WORK ITEM: Would you transcribe all of the data exactly, down to the last character?

DATASET SECTION:
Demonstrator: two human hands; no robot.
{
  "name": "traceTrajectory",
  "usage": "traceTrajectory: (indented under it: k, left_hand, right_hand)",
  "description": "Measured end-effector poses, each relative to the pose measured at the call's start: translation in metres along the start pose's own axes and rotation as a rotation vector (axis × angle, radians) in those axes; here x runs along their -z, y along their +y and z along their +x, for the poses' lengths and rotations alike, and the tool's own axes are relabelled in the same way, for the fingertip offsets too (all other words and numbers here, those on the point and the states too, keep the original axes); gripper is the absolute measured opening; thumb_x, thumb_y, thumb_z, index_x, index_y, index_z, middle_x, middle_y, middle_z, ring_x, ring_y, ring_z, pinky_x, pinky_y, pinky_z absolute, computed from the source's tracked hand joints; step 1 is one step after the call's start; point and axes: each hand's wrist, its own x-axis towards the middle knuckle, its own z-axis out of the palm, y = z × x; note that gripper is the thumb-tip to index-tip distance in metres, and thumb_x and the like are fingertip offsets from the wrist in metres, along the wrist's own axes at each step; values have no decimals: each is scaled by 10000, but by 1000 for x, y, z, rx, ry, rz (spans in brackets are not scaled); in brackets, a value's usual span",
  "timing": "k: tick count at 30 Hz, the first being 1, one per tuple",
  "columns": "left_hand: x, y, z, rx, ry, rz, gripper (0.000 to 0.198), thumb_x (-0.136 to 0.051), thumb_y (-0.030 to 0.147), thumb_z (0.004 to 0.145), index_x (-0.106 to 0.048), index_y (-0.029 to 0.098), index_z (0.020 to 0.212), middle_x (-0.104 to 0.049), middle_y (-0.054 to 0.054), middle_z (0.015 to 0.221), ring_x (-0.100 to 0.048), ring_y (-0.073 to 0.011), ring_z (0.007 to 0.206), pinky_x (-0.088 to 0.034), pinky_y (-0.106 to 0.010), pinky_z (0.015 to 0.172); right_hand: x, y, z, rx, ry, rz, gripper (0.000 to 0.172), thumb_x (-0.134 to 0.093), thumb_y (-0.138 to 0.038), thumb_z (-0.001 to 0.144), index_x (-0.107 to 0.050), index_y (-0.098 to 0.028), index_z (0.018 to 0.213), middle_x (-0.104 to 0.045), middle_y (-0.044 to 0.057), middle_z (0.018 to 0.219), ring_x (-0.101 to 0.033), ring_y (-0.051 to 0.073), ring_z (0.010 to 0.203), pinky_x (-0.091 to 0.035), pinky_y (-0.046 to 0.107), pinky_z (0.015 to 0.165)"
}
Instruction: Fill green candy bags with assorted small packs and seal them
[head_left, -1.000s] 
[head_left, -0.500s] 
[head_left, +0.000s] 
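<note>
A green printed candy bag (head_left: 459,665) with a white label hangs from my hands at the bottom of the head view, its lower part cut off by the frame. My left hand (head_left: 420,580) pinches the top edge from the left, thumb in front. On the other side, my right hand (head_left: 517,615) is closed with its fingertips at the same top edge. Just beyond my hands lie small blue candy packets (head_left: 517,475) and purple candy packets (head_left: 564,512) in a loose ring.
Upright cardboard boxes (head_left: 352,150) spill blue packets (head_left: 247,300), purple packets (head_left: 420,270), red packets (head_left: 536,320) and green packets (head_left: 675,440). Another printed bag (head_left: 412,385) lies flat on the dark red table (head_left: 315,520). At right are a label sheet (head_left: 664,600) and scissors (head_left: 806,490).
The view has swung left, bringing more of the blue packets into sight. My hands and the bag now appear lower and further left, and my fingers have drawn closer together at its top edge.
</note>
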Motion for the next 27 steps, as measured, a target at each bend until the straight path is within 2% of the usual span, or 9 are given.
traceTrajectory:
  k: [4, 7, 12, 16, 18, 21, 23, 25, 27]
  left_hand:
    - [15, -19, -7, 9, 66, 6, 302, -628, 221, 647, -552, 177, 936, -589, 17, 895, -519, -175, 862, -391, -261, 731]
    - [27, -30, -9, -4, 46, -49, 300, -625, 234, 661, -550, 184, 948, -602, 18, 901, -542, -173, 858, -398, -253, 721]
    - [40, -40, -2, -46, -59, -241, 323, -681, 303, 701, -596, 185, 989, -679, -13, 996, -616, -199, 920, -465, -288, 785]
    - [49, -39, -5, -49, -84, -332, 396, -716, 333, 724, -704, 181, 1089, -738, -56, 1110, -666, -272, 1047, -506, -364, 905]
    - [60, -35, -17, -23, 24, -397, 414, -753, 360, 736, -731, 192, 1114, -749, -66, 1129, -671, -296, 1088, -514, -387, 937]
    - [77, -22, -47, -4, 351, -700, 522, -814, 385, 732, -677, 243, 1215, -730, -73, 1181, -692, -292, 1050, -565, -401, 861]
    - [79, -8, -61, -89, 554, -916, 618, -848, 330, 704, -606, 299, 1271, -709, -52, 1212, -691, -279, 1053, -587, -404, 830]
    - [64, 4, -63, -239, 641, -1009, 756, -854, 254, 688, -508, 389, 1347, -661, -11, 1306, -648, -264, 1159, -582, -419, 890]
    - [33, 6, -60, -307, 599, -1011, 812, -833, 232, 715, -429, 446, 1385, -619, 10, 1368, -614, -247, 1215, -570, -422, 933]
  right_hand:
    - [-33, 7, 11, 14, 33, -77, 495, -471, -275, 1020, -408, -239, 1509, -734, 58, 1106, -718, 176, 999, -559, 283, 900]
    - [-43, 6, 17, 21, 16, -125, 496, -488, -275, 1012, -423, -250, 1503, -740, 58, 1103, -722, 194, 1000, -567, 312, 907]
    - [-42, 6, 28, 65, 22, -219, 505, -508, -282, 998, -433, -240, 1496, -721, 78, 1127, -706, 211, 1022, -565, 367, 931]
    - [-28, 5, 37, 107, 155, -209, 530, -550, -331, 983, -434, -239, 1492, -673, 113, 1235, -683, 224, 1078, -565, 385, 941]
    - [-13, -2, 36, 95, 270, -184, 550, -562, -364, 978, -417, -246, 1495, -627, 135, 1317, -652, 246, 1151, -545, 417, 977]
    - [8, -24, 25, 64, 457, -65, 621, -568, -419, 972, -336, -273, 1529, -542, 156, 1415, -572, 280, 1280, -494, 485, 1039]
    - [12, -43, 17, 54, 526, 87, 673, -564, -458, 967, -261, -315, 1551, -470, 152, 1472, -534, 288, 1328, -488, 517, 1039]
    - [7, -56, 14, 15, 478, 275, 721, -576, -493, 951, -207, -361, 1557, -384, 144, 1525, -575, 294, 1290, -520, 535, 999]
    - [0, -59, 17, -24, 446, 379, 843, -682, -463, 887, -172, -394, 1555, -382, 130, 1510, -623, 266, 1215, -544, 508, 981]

SOLUTION FOR THIS EXERCISE:
Demonstrator: two human hands; no robot.
{
  "name": "traceTrajectory",
  "usage": "traceTrajectory: (indented under it: k, left_hand, right_hand)",
  "description": "Measured end-effector poses, each relative to the pose measured at the call's start: translation in metres along the start pose's own axes and rotation as a rotation vector (axis × angle, radians) in those axes; here x runs along their -z, y along their +y and z along their +x, for the poses' lengths and rotations alike, and the tool's own axes are relabelled in the same way, for the fingertip offsets too (all other words and numbers here, those on the point and the states too, keep the original axes); gripper is the absolute measured opening; thumb_x, thumb_y, thumb_z, index_x, index_y, index_z, middle_x, middle_y, middle_z, ring_x, ring_y, ring_z, pinky_x, pinky_y, pinky_z absolute, computed from the source's tracked hand joints; step 1 is one step after the call's start; point and axes: each hand's wrist, its own x-axis towards the middle knuckle, its own z-axis out of the palm, y = z × x; note that gripper is the thumb-tip to index-tip distance in metres, and thumb_x and the like are fingertip offsets from the wrist in metres, along the wrist's own axes at each step; values have no decimals: each is scaled by 10000, but by 1000 for x, y, z, rx, ry, rz (spans in brackets are not scaled); in brackets, a value's usual span",
  "timing": "k: tick count at 30 Hz, the first being 1, one per tuple",
  "columns": "left_hand: x, y, z, rx, ry, rz, gripper (0.000 to 0.198), thumb_x (-0.136 to 0.051), thumb_y (-0.030 to 0.147), thumb_z (0.004 to 0.145), index_x (-0.106 to 0.048), index_y (-0.029 to 0.098), index_z (0.020 to 0.212), middle_x (-0.104 to 0.049), middle_y (-0.054 to 0.054), middle_z (0.015 to 0.221), ring_x (-0.100 to 0.048), ring_y (-0.073 to 0.011), ring_z (0.007 to 0.206), pinky_x (-0.088 to 0.034), pinky_y (-0.106 to 0.010), pinky_z (0.015 to 0.172); right_hand: x, y, z, rx, ry, rz, gripper (0.000 to 0.172), thumb_x (-0.134 to 0.093), thumb_y (-0.138 to 0.038), thumb_z (-0.001 to 0.144), index_x (-0.107 to 0.050), index_y (-0.098 to 0.028), index_z (0.018 to 0.213), middle_x (-0.104 to 0.045), middle_y (-0.044 to 0.057), middle_z (0.018 to 0.219), ring_x (-0.101 to 0.033), ring_y (-0.051 to 0.073), ring_z (0.010 to 0.203), pinky_x (-0.091 to 0.035), pinky_y (-0.046 to 0.107), pinky_z (0.015 to 0.165)"
}
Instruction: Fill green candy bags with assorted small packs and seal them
[head_left, -1.000s] 
[head_left, -0.500s] 
[head_left, +0.000s] 
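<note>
A green printed candy bag (head_left: 459,665) with a white label hangs from my hands at the bottom of the head view, its lower part cut off by the frame. My left hand (head_left: 420,580) pinches the top edge from the left, thumb in front. On the other side, my right hand (head_left: 517,615) is closed with its fingertips at the same top edge. Just beyond my hands lie small blue candy packets (head_left: 517,475) and purple candy packets (head_left: 564,512) in a loose ring.
Upright cardboard boxes (head_left: 352,150) spill blue packets (head_left: 247,300), purple packets (head_left: 420,270), red packets (head_left: 536,320) and green packets (head_left: 675,440). Another printed bag (head_left: 412,385) lies flat on the dark red table (head_left: 315,520). At right are a label sheet (head_left: 664,600) and scissors (head_left: 806,490).
The view has swung left, bringing more of the blue packets into sight. My hands and the bag now appear lower and further left, and my fingers have drawn closer together at its top edge.
</note>
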Motion for the next 27 steps, as measured, a target at each bend until the straight path is within 2% of the usual span, or 9 are given.
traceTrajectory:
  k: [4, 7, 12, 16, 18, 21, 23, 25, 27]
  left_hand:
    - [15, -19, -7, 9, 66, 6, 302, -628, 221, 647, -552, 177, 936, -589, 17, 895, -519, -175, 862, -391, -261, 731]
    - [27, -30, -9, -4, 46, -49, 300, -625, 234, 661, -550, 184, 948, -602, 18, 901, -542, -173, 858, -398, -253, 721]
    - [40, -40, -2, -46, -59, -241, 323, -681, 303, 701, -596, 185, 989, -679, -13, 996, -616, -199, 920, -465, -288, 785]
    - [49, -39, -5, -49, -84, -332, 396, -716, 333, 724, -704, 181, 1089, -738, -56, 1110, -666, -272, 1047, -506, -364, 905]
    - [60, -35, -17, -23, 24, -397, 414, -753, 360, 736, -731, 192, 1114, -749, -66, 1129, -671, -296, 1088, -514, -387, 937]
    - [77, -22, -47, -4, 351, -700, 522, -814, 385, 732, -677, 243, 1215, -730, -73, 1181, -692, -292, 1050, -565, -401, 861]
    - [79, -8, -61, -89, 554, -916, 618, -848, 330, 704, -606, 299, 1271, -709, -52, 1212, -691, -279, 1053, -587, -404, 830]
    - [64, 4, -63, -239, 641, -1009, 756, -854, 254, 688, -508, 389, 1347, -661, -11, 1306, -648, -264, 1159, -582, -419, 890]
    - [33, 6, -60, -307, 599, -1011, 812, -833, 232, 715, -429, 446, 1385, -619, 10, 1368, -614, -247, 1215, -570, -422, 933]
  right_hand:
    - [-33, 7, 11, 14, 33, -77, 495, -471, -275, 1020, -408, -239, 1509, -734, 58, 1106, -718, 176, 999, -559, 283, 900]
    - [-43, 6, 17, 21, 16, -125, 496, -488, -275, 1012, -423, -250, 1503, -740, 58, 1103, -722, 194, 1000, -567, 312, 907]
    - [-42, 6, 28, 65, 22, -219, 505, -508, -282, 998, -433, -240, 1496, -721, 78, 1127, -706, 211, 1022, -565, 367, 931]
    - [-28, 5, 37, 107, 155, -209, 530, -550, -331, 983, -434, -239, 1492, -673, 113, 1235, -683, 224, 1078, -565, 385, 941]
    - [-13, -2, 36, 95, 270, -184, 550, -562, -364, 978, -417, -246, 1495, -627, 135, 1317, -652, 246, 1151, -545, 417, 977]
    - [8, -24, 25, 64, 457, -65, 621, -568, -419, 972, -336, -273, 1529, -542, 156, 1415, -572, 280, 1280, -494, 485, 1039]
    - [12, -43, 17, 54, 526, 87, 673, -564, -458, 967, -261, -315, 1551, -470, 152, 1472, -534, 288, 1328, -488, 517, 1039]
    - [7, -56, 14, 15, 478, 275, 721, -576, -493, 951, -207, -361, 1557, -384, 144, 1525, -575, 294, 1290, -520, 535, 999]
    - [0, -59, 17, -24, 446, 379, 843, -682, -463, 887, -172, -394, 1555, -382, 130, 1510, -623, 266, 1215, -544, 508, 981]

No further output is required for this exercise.